ANMF Media Release. 17 December, 2018

The country’s largest union, the Australian Nursing and Midwifery Federation (ANMF), says funding of $552.9 million for aged care home care packages in the 2018-19 Mid-Year Economic and Fiscal Outlook (MYEFO), will have minimal impact on the quality and quantity of care provided to vulnerable nursing home residents still suffering as a result of chronic understaffing.

“With the calling of the Royal Commission, and now with this additional funding pledge, it’s clear that the Morrison Government recognises the crisis in aged care,” ANMF Federal Secretary, Annie Butler, said today.

“Unfortunately for vulnerable nursing home residents and their families, the Government refuses to address, or quite frankly even acknowledge, the urgent need for mandated minimum staffing levels in all nursing homes, which would ensure best practice care.

“The ANMF is increasingly dismayed that despite an ongoing and growing body of evidence demonstrating the terrible consequences of chronic and critical understaffing in aged care and how this crisis can be fixed, the Government continues to ignore nurses and carers and the concerns of key experts in the sector.

“On the weekend, the ANMF was joined by key medical groups and experts, including the Chair of the 2018 Aged Care Workforce Strategy Taskforce, Professor John Pollaers, who called on the Prime Minister to ensure safe care for all elderly Australians by legislating minimum staffing ratios in aged care.
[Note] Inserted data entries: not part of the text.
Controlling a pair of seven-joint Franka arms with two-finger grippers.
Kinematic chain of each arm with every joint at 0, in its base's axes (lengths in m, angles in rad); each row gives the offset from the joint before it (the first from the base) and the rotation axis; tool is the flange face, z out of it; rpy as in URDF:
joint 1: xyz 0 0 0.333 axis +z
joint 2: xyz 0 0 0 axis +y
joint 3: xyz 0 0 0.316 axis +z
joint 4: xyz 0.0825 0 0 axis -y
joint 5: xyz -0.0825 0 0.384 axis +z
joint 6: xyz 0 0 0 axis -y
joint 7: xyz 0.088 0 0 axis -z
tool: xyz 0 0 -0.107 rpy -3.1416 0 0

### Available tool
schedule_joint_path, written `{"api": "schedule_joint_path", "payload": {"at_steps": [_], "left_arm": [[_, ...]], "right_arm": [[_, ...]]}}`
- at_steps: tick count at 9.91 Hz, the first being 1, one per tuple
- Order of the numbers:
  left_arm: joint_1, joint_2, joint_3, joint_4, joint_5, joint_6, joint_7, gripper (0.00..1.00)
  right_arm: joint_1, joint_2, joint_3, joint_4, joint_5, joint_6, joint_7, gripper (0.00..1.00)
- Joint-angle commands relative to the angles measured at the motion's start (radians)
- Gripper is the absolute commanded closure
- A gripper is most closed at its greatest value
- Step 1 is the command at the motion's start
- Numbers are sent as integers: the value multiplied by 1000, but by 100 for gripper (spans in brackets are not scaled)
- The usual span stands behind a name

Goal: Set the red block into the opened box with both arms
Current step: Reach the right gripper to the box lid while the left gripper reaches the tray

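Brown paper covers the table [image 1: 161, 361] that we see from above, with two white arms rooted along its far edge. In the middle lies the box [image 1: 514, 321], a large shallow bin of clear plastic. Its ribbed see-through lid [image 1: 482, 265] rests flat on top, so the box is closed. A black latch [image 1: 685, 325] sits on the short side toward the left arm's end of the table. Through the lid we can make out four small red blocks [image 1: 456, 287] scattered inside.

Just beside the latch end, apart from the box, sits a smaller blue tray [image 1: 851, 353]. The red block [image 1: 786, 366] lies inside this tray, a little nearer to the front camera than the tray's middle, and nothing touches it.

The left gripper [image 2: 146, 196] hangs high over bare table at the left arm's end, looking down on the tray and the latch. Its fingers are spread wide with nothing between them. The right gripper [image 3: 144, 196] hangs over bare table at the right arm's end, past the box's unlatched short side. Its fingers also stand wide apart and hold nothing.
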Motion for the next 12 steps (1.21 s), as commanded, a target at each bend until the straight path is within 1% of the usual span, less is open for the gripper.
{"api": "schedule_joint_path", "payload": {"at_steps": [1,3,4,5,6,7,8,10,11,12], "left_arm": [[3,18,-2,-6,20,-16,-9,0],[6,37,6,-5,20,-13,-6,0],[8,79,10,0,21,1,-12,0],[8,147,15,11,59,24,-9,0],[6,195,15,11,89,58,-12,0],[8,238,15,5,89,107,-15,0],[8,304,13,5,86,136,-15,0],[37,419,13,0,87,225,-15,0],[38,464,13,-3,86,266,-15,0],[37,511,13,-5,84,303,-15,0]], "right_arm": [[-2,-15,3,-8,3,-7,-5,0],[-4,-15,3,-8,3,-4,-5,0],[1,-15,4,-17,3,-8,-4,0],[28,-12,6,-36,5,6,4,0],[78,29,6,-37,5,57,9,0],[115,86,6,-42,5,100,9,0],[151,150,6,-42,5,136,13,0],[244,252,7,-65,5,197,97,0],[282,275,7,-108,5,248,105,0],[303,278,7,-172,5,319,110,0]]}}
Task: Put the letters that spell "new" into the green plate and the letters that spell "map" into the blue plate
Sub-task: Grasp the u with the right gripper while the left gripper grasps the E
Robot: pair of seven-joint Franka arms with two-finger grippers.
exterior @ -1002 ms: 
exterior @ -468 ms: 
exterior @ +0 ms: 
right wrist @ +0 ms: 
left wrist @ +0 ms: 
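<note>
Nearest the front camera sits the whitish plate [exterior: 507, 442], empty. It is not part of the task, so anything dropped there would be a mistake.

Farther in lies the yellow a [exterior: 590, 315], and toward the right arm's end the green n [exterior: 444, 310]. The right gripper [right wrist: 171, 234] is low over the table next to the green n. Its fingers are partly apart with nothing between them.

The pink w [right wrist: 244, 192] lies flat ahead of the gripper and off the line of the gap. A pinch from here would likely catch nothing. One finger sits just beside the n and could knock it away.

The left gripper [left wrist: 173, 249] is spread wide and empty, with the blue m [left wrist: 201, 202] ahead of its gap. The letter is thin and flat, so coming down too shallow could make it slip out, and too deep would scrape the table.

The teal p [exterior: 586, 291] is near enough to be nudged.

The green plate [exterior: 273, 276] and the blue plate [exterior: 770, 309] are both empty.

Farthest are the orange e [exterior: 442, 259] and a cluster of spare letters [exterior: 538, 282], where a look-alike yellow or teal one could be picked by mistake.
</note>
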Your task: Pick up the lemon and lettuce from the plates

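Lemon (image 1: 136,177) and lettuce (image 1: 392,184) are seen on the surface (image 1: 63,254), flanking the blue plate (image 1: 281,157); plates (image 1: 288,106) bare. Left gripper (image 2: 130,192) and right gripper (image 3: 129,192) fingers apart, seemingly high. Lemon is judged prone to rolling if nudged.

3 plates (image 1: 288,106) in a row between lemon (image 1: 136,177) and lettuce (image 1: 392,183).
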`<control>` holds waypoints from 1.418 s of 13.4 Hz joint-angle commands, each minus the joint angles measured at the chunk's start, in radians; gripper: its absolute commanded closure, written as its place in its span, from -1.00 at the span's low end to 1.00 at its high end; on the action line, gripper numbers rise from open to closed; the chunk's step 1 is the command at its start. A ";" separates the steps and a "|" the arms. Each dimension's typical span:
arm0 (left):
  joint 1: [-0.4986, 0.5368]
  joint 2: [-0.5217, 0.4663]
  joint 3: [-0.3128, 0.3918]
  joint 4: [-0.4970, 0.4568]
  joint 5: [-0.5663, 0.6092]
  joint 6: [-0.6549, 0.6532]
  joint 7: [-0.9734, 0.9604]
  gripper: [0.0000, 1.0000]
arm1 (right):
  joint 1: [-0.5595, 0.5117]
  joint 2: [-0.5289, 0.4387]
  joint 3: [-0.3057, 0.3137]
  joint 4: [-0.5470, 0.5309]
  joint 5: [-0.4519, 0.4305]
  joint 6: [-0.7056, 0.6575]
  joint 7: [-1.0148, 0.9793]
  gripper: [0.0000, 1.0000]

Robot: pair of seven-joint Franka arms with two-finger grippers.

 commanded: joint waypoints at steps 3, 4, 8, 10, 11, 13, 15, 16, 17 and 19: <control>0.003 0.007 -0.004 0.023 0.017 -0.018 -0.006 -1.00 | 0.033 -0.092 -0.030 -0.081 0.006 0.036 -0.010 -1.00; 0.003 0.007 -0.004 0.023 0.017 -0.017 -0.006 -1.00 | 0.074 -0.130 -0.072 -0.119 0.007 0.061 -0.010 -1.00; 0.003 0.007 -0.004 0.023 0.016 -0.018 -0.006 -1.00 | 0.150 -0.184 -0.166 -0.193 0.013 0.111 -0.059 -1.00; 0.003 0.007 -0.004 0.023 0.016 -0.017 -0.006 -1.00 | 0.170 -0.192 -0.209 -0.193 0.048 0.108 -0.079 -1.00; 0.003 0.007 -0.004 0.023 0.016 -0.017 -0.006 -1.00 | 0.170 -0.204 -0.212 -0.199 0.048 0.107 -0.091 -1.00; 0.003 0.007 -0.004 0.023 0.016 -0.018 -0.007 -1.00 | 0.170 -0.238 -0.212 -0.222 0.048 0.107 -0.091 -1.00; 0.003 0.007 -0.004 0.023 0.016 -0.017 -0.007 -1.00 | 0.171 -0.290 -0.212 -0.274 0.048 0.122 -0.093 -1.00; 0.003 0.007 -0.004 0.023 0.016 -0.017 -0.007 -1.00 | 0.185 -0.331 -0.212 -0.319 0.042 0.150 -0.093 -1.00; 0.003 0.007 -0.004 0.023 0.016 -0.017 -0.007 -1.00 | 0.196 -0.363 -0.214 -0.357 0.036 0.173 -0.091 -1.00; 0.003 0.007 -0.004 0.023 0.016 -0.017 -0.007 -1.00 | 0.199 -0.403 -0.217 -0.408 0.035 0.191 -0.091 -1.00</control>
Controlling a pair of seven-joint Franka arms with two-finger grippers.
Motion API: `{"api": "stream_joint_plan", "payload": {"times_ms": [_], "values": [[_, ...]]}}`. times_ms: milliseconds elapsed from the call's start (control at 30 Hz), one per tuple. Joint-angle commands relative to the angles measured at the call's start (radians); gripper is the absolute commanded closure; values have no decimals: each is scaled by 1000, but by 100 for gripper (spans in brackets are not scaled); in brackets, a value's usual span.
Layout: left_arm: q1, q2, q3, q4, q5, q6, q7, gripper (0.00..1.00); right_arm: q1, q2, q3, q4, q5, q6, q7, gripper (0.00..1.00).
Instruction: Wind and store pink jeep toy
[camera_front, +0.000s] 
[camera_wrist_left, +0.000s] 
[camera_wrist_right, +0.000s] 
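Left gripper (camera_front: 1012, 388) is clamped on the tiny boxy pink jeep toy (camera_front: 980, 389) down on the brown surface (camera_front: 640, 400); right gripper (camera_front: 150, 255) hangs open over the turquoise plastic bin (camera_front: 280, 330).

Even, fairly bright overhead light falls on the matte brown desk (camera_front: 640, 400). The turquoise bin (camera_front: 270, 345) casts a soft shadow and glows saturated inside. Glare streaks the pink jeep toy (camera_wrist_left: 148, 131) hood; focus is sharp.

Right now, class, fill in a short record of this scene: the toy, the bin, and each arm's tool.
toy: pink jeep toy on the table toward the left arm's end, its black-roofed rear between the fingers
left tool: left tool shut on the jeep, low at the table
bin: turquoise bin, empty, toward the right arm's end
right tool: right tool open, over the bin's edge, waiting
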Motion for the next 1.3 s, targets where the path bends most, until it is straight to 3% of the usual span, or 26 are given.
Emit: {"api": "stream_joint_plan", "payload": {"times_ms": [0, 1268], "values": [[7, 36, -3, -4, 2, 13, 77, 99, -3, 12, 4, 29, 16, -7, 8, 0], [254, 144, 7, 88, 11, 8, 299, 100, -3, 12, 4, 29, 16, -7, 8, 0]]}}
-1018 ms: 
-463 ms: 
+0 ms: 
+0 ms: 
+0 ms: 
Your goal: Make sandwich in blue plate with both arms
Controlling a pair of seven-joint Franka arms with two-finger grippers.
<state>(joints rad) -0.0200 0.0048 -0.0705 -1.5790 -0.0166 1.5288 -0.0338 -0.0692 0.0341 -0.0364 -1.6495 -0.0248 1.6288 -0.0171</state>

We also released evidence demonstrating that aged care ratios make economic sense.

“With over 127,000 elderly Australians still stuck on waiting lists for home care packages, this funding in the MYEFO is long-overdue, too little, too late. And it will do very little for nursing home residents who aren’t getting the care they need and deserve this Christmas.

“Older Australians are entitled to much better than this, and not just in the Christmas spirit of giving and sharing with our families, but because those who cared for us as we grew should be able to expect that we’d honour the investment they made in us and guarantee them safe, dignified care at the end of their lives.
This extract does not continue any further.